Harpreet Nehal Singh met with Senior Leaders of PAP and Lee Kuan Yew between 2005 to 2006
From PAP aspirant to WP member - or mole?

Nearly two decades ago, Harpreet Nehal Singh — Harvard-educated, mentored by legal giant Davinder Singh, and bold enough to spar with Lee Kuan Yew on live television — sought entry into Singapore’s ruling elite.
Between 2005 to 2006, Harpreet met with the top brass of PAP's leadership - including multiple one-on-ones with Lee Hsien Loong, Tharman Shamugaratnam, S Jayakumar (then deputy prime minister) and the late Lee Kuan Yew.
As Jom confirms in a 2024 interview with Harpreet: “The cabinet deliberated” before rejecting him with the ambiguous, “There are different ways to contribute to this country.”
Now, at 59, Harpreet traded the establishment’s orbit for the opposition’s front line.
From PAP Aspirant to WP Member — or mole?
Harpreet's rejection didn’t end his political ambitions — he applied for an NMP role in 2007 but was again unsuccessful.
By the 2010s, Jom notes his growing disillusionment with PAP, mirrored by its declining vote share (75.3% in 2001 to 61.2% in 2020).
In 2021, he began volunteering with then - WP MP Leon Perera, and by 2023, he was seen in WP’s light blue uniform, engaging in walkabouts and Hammer newspaper sales.
The timing and context of Harpreet’s PAP meeting invite close to two decades ago invite speculation: was his rejection genuine, or a staged exit to position him as a long-term asset?
Meeting senior PAP leaders suggests trust — why entertain a high-profile candidate only to dismiss him without cause?
Harpreet is Establishment material
Harpreet’s resume screams establishment: Straits Times columns, elite circles, a career thriving in the PAP’s ecosystem.
His 2023 pivot to the WP feels dramatic—too dramatic, perhaps.
Jom quotes him decrying POFMA, Yale-NUS’s closure, and media control: “I don’t see this thing self-correcting.”
It’s a sharp but measured critique, never fully anti-establishment - almost as if he’s playing a part, staying within bounds set by unseen handlers.
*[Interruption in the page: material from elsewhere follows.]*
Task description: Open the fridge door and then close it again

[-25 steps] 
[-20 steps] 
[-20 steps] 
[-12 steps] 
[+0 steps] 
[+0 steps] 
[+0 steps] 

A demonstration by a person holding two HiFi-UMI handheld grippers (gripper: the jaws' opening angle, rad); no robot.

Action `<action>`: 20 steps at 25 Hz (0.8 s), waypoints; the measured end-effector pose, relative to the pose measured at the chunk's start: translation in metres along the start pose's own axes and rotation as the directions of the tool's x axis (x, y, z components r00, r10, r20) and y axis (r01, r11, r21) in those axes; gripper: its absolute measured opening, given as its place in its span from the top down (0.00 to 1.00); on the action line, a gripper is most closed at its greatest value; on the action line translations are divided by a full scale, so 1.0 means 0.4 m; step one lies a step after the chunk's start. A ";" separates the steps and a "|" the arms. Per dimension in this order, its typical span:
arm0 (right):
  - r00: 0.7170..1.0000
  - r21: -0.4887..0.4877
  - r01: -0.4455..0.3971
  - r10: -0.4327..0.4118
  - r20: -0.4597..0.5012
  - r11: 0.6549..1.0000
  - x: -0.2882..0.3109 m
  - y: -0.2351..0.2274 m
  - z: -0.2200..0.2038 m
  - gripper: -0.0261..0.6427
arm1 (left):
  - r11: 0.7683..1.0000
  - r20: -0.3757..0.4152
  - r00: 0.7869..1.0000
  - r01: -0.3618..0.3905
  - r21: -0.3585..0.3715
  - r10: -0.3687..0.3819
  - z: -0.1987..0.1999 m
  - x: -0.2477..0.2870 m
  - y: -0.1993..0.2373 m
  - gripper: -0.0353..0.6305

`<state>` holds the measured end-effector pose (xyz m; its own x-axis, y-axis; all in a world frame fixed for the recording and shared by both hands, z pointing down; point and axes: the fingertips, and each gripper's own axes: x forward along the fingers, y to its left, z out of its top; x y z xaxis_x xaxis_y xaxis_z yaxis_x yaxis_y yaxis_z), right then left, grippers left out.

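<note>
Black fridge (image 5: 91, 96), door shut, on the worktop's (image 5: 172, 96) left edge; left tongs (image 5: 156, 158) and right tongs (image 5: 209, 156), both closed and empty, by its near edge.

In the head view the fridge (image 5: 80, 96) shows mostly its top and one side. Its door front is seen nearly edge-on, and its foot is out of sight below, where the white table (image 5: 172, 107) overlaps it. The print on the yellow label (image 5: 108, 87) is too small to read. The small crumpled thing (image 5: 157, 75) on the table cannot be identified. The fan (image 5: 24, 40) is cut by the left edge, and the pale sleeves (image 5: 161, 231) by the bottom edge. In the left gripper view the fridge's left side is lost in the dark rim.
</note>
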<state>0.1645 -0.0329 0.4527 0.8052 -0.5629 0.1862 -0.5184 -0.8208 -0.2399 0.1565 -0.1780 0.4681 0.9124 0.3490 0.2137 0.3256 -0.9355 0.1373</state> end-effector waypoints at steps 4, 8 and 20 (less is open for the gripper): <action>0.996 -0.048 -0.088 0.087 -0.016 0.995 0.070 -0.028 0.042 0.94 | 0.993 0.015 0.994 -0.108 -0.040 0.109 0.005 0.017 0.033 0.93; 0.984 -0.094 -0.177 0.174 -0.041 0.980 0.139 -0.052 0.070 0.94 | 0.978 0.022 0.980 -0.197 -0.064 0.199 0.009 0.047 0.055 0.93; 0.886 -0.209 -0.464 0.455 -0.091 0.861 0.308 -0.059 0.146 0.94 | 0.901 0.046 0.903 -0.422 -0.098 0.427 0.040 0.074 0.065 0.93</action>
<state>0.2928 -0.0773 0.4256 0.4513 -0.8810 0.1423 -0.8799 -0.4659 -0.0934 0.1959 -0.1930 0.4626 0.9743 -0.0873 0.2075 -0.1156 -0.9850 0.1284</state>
But it’s also rehearsed, polished — “carefully primed, bullet-proofed,” as Jom puts it.
Could Harpreet’s 2005-2006 encounter have been a directive to embed himself elsewhere, resurfacing in the WP as it gains traction ahead of the 2025 General Election?
The mole hypothesis
Here’s the theory: the PAP, masters of control, saw in Harpreet not a liability but an asset.
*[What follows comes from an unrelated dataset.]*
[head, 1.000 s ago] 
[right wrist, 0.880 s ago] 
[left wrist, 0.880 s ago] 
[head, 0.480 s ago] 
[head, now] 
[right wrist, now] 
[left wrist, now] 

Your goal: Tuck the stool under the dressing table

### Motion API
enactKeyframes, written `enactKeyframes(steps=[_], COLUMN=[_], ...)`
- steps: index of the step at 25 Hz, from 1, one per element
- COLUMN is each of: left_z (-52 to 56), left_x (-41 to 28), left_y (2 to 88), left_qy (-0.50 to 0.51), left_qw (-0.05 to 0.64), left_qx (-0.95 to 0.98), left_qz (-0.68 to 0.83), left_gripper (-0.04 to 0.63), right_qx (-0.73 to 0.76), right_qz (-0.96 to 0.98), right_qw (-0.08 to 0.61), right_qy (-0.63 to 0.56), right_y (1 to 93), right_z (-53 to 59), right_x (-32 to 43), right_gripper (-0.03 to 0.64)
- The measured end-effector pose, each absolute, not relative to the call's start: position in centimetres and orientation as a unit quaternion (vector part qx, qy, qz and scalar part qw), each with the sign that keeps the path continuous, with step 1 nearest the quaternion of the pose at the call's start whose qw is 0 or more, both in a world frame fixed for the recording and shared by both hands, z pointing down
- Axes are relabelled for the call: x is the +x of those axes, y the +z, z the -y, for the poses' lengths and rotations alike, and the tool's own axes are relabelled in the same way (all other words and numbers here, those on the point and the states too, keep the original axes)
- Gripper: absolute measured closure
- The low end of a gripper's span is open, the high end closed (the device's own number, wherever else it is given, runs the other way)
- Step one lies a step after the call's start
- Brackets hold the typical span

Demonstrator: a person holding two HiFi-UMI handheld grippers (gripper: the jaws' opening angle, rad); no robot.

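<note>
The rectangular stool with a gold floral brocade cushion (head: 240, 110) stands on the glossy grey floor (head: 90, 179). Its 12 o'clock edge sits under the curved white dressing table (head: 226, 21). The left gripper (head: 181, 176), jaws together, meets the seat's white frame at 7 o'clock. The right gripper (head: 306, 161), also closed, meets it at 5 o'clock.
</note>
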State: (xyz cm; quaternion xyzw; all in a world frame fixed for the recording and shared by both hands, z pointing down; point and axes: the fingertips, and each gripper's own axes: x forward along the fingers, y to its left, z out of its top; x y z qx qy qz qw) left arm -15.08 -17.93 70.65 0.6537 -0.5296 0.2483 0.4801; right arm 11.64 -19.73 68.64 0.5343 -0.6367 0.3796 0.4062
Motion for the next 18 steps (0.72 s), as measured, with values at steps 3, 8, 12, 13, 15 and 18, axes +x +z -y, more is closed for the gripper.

They let him simmer, maintaining his insider ties — think Davinder Singh’s mentorship, his establishment perch — while grooming him for a covert role.
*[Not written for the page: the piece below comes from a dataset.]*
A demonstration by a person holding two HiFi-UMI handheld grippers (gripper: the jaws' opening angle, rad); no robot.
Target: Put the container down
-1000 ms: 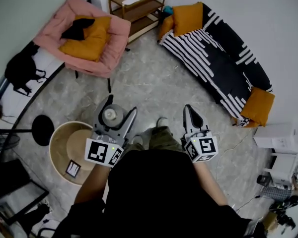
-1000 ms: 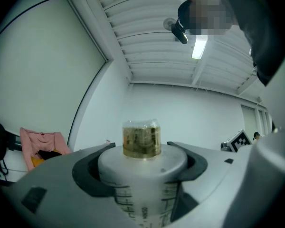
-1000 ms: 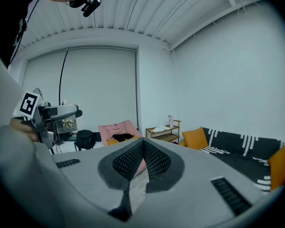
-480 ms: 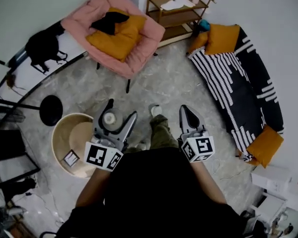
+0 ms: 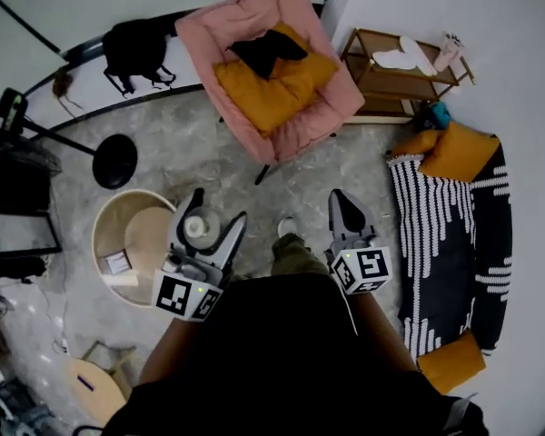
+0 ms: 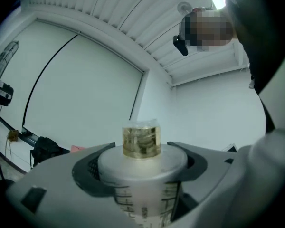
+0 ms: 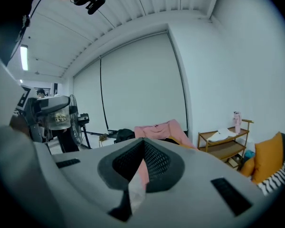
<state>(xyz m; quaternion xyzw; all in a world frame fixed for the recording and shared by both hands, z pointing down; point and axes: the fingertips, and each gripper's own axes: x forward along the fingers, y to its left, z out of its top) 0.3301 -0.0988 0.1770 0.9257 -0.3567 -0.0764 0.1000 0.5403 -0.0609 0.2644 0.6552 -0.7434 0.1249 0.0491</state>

That 2005-2006 meeting wasn’t a dead end — it was a starting line. He’s not hiding disillusionment; he’s concealing loyalty.
The WP’s growth threatens the PAP’s grip; who better to embed than a credentialed ally who can pass as a convert?
If he wins a seat, he’s not just a voice — he’s a listener, a conduit back to the ruling elite.
Jom calls him a potential “big fish” for the opposition, but what if he’s bait, dangling to keep the WP in check?
The PAP didn’t lose him — they deployed him.
Harpreet the Harpoon
Harpreet’s WP role is public: he’s been photographed with leaders like Pritam Singh and Sylvia Lim, and his March 18, 2025, Facebook post declares pride in the party, advocating “balanced politics.”
Yet, the PAP’s silence on his departure is telling — no rebuttal, no narrative.
His insider roots — mentored by Davinder Singh, a PAP stalwart — contrast with his late opposition turn at 59.
The WP’s rise (10 seats in 2020) makes it a target for monitoring; Harpreet, with his credentials, fits as a potential plant.
No hard proof exists — his 2005-2006 meeting’s details remain opaque — but the hypothesis lingers.
What’s 'Harpreet the Harpoon' burying? A directive, whispered by senior leaders, to infiltrate and report? A promise of reward if he pulls it off? He’s not the naive reformer Jom lionizes; he’s a chess piece, moved by the party he claims to oppose.
Evidence is thin, but the pattern fits: a man too connected to break free, too strategic to act on whim.
What’s next?
Harpreet’s next steps will clarify his intent.
If he contests in 2025 and wins, his parliamentary actions — loyalty to WP or subtle PAP alignment — could reveal more.
For now, his journey from a 2005-2006 PAP meeting to WP prominence is fact; whether it masks a mole’s agenda is conjecture.
The timeline holds: he met PAP leaders nearly two decades ago, was rebuffed, and now challenges them — or does he?